Les illusions des classes moyennes

Macron a recueilli beaucoup de voix dans les classes moyennes aisées et les couches supérieures du salariat, c’est-à-dire chez ceux qui, n’ayant pas encore été affectés par la crise, espèrent la conjurer au moyen d’un miracle, sans conflits ni soubresauts. Le chef d’En Marche!  a joué le jeu ; d’où son côté « christique », que nombre d’observateurs ont relevé. Comme Jésus le jour de l’Ascension, Macron a béni ses disciples et s’est élevé au-dessus des contingences terrestres (la crise, la dette, etc.). Il est vrai qu’au lieu des onze apôtres, il a Bayrou, Cohn-Bendit, Valls, Hue et autres Judas ; mais une copie n’est jamais tout à fait conforme à l’original.

La posture lisse et souriante de Macron a joué un rôle d’anxiolytique auprès de tous ceux qui s’en sortent encore assez bien, dans le système actuel, mais qui angoissent pour leur avenir. Ils aspirent à la stabilité, à la modération, et espèrent avoir trouvé en Macron un « nouveau » politicien capable de redynamiser en douceur le système capitaliste. Ces illusions seront de courte durée et l’électorat de Macron se divisera en deux blocs – vers la gauche et vers la droite. L’aversion pour tout changement est une puissante force d’inertie traversant la société de haut en bas. Mais un courant contraire, plus profond et plus massif, pousse vers une polarisation de classe croissante. Or c’est ce courant qui aura le dernier mot, car c’est lui qui exprime la réalité objective du capitalisme en crise.

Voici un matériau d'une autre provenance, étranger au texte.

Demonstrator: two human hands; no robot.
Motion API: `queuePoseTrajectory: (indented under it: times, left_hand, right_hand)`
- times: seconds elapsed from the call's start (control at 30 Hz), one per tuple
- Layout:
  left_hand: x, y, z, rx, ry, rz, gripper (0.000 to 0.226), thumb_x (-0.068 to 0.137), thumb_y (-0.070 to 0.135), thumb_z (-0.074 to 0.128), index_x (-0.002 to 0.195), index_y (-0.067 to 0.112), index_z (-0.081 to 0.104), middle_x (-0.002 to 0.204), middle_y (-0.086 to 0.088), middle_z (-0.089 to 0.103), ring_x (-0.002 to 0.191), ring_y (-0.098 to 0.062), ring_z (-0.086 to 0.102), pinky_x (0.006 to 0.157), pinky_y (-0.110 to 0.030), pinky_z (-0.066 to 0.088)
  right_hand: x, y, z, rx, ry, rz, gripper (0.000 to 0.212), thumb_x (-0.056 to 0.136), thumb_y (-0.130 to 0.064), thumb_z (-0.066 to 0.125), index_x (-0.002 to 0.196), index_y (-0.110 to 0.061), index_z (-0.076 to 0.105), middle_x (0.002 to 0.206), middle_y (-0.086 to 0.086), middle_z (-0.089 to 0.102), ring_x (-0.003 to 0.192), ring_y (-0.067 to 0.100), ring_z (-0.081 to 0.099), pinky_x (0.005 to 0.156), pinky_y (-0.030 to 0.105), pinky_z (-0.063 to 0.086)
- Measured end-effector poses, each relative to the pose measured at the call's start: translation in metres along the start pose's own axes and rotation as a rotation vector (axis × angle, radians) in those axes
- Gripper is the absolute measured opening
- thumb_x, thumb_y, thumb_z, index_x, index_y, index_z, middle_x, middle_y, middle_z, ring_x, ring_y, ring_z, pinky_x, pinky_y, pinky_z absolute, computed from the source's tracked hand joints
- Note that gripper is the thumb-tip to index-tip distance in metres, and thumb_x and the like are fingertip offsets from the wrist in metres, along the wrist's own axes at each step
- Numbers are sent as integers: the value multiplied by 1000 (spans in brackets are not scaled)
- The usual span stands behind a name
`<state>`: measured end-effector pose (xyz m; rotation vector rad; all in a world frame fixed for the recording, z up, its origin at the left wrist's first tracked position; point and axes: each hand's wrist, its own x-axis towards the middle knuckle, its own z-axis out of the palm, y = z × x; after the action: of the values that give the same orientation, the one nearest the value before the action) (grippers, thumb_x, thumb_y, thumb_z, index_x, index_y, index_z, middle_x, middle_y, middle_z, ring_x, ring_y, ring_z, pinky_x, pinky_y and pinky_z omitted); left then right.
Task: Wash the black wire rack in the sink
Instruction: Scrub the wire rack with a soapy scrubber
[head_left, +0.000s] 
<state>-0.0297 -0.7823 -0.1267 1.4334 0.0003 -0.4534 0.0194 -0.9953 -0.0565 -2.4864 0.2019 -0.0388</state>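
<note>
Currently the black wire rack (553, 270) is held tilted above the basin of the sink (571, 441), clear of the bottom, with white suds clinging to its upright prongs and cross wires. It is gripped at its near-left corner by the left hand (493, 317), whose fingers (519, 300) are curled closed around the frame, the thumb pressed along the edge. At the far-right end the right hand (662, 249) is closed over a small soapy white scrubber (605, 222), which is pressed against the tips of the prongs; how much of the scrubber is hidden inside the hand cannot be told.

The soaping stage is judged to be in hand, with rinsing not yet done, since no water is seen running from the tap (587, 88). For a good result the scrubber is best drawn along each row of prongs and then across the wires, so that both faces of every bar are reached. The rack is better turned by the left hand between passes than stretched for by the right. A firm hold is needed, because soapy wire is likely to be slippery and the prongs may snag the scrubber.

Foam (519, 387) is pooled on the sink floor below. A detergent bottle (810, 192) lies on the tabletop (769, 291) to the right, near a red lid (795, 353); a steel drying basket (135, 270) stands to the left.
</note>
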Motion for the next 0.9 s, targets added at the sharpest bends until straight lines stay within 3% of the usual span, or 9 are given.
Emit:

L’idée que l’élection de Macron permettra de faire « barrage au FN » est le comble de l’absurdité. Au pouvoir, Macron aggravera la politique de Hollande, c’est-à-dire la politique dont le FN profite, car ce parti archi-réactionnaire se nourrit de la crise, du chômage et de la régression sociale. La seule façon de combattre sérieusement le FN et sa démagogie, c’est de mobiliser la jeunesse et les travailleurs sur un programme de rupture avec le capitalisme. Tel est le défi qui se pose à la France insoumise, dont le succès souligne les énormes réserves d’enthousiasme et de combativité qui existent dans la masse des exploités.